Benefits of Hydroponics

Benefits of Hydroponics

Like it or not, hydroponics is likely to continue expanding and evolving as time goes on. And in parts of the world that are being devastated by drought and topsoil erosion, it presents some appealing advantages.

hydroponics farm
hydroponic farm

High Yield
Hydroponics offers a higher yield of calories per growing area. This is one of the reasons the UN’s Food and Agriculture Organization (FAO) is helping to implement the use of hydroponic farming in areas of food shortages to help produce more crops and feed more people. Plus, plants grown hydroponically can grow at least 20% faster than their soil-bound counterparts.
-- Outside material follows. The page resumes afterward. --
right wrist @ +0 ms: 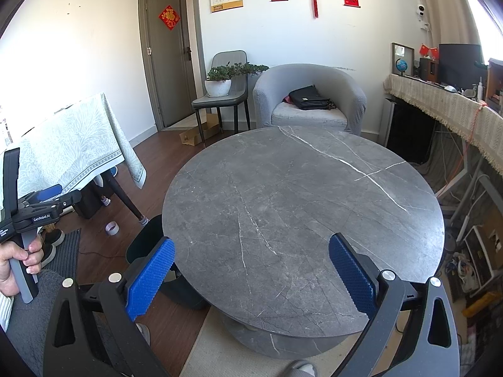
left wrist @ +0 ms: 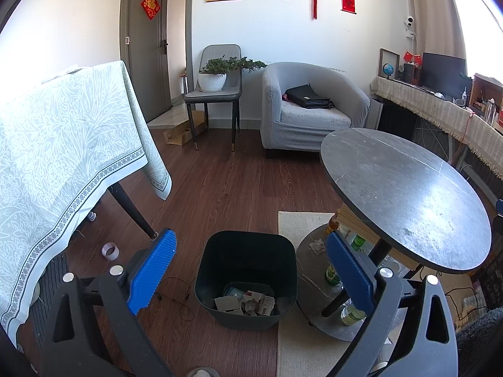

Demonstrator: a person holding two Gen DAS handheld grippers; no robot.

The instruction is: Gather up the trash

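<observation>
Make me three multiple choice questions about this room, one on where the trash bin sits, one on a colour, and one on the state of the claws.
1. Where is the trash bin?
A. On the round table
B. On the floor beside the round table
C. On the armchair

2. What colour are the pads of the left claw?
A. Blue
B. Red
C. Green

3. What state are the left claw and the right claw in?
A. Both open and holding nothing
B. Both shut on paper
C. One open, one shut on a bottle

Answers: 1 B, the bin stands on the wood floor next to the round table. 2 A, the ribbed pads are blue. 3 A, each view shows its jaws wide apart with nothing between them.
</observation>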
Unlike growing in soil, where there are so many different influences (pH, light, air temperature, microorganisms, tilth, and so on), hydroponic growing can be almost completely controlled. This is because it effectively removes the plant from a natural environment and instead creates what is, at least in theory, an optimized ‘ecosystem’ designed to grow in the absence of soil. The plants are fed a nutrient solution that can come in many forms, but usually, it’s water with a mix of fertilizers and minerals or trace elements that plants require for food.

Less Water
At a large scale, hydroponics consumes less water — up to 90% less than traditional field crop watering methods — because most hydroponics use recirculation techniques to minimize waste. In conventional farming, water is lost due to evaporation, inefficient irrigation, and soil erosion among many other factors. Because hydroponics is removed from the natural water cycle, it can cut down on losses in these areas.

Regional Diversity
Hydroponics allows farmers to grow food pretty much anywhere. For instance, hydroponic systems can be set up in homes, greenhouses, or any indoor space. Even desert climates, like in Egypt and the Middle East, can support hydroponic agriculture at a scale capable of addressing local food needs. Scientists are even attempting to utilize the technology on the International Space Station — in a facility called “Veggie” — to grow food for astronauts so that they can stay in space for longer missions. In fact, after a lot of testing, astronauts were able to eat space-grown leafy greens in 2015.

Continuous Production
Hydroponic technology offers continuous production as well. Unlike conventional agriculture which primarily utilizes large outdoor crop fields, hydroponics growers don’t have to worry about the changing seasons. Crops can be grown and harvested year-round, increasing supply and reducing the need for preserving food.

Fewer Toxins
While conventional agriculture relies heavily on chemical herbicides and pesticides, hydroponic systems do not require much if any of these toxic applications. Because there’s literally no soil for pathogens to live in, few pests or diseases can survive in a properly-maintained hydroponic setup. And although chemicals are sometimes still a part of hydroponic growing, most at-home systems can remain free of pesticides and other harmful agrochemicals.